BEIJING (Reuters) - China’s Foreign Ministry on Tuesday downplayed the significance of a top health official’s attendance at a Vatican conference on organ trafficking this week, saying it probably had nothing to do with two-way ties.
Pope Francis would like to heal a decades-old rift with China, where Catholics are divided between those loyal to him and those who belong to a government-controlled official church.
Chinese state media have said Huang Jiefu, a former vice-minister of health who heads the China Human Organ Donation and Transplant Committee, is attending the conference organised by the Vatican’s Pontifical Academy of Sciences, on Feb. 7 and 8.

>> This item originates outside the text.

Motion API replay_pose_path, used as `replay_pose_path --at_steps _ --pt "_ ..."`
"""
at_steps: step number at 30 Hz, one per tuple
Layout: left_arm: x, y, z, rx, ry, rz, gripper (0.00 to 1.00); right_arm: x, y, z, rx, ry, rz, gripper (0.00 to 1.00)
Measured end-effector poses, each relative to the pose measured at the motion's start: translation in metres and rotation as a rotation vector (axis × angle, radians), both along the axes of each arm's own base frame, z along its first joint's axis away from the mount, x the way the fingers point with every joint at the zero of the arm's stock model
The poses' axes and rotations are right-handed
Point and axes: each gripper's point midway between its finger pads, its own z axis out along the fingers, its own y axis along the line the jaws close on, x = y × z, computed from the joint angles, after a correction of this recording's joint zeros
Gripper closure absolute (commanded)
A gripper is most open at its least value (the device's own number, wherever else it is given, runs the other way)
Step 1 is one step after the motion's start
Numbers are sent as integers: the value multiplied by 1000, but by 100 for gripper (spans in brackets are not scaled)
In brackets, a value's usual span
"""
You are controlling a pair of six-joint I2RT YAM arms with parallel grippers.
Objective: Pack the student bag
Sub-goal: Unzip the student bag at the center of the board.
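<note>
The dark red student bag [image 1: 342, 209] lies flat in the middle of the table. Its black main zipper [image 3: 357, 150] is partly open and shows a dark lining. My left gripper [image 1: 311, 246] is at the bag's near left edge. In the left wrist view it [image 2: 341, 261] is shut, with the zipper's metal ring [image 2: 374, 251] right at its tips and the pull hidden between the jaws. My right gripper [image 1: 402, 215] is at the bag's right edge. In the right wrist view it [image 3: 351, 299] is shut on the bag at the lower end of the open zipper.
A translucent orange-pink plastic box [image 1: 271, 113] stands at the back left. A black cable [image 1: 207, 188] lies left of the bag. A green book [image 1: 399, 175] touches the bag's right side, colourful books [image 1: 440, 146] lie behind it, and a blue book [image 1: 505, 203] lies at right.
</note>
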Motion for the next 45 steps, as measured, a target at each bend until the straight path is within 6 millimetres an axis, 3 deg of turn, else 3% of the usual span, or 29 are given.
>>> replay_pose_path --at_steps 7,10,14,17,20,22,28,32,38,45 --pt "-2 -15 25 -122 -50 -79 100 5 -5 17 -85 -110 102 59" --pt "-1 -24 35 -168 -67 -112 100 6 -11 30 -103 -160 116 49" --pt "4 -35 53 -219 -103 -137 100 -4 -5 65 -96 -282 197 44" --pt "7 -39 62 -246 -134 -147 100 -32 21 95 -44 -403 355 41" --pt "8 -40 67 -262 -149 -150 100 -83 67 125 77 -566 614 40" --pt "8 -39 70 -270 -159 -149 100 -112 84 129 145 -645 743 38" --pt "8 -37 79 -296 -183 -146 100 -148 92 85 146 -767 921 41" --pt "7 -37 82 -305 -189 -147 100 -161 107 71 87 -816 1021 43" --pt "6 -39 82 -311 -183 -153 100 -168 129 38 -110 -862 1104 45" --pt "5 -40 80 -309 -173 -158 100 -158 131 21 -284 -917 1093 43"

Huang was just there to attend the conference, Chinese Foreign Ministry spokesman Lu Kang told a daily news briefing.
“As far as I understand it, it shouldn’t have anything to do with China-Vatican relations,” Lu said, without elaborating.
One obstacle to better ties is the question of who should make senior clerical appointments in China.
China says bishops must be named by the Chinese Catholic community and refuses to accept the authority of the pope, whom it sees as the head of a foreign state that has no right to meddle in China’s affairs.
The two sides have been at loggerheads since the expulsion of foreign missionaries from China after the Communists took power in 1949.
Another source of friction is the Vatican’s maintenance of official ties with self-ruled Taiwan, which Beijing sees as a renegade province to be taken back by force, if necessary.